In Moretti’s assessment, Watt would fall under the category of “character name” (see: Emma, Roxana, Mrs. Dalloway, etc.)—which would be mostly true. I would argue that Watt becomes an abstraction as soon as it becomes a character name, and that throughout the novel Watt is systematically stripped of the traditional characteristics of a protagonist. Early in the novel, before the introduction of Watt, two characters at a train station, Mr. Hackett and Tetty Nixon, slowly perceive the presence of what will become the “protagonist” of the novel:
[the train] moved on, disclosing, on the pavement, motionless, a solitary figure, lit less and less by the receding lights, until it was scarcely to be distinguished from the dim wall behind it. Tetty was not sure whether it was a man or a woman. Mr. Hackett was not sure that it was not a parcel, a carpet for example, or a roll of tarpaulin, wrapped up in dark paper and tied about the middle with a cord…But Watt moved no more, as far as they could see, than if he had been of stone, and if he spoke he spoke so low that they did not hear him. (11-12)
Here Watt straddles the line between subject and object, foreground and background. Not only can Watt “scarcely…be distinguished from the dim wall behind [him],” but his gender is ambiguous and Mr. Hackett is unconvinced that he is not in fact a “parcel…wrapped up in dark paper and tied about the middle with a cord.” In the context of Moretti’s argument, the title Watt would inevitably draw readerly attention to Watt as the protagonist—here, those expectations are resoundingly upset.
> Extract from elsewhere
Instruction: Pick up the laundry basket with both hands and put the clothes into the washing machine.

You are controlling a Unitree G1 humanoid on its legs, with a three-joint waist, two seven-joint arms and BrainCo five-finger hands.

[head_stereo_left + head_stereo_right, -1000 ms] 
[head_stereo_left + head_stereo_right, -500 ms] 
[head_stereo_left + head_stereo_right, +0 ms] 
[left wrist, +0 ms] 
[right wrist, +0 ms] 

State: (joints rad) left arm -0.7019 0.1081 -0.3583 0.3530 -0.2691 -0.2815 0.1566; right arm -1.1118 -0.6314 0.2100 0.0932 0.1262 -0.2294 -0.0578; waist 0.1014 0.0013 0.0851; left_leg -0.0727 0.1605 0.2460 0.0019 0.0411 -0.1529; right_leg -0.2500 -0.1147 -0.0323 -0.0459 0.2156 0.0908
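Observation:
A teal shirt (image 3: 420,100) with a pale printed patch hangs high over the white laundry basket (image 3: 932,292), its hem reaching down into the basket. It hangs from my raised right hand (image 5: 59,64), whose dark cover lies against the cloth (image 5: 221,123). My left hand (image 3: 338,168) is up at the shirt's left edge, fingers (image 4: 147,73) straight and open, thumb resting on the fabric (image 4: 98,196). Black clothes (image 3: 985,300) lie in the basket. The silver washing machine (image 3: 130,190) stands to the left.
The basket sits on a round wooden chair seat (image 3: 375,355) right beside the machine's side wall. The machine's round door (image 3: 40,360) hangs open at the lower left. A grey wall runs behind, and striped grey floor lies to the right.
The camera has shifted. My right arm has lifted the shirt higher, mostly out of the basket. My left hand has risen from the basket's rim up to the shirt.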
As you can see from previous posts, Watt gains little else through the novel in terms of characterization, and instead becomes another discrete unit in the signifying system of the novel. I also noted in a previous post that the name “Watt” itself seems like a perversion of the question “What?,” which is itself an abstraction that gestures toward a lack of knowledge rather than a concept that would focus readerly attention and interpretation.
                For me, the profound ambiguity of the seemingly innocuous title Watt would be entirely lost in a quantitative study. If Moretti’s project hopes to have any critical traction at all, it seems as though it needs to always ultimately defer to the study of a single work, rather than treating works (which, whether it be the titles or anything else, are composed of language) as self-evident, superficial data points.

1 comment:

  1. Hi Kevin. I think your post reveals the glaring weakness of Moretti's methodology. Textual ambiguity slips through the fingers of "quantitative stylistics." Moretti might respond that, so long as the right parameters were put on the data set, a quantitative analysis could be done on ambiguous titles such as _Watt_; but that just seems ad hoc.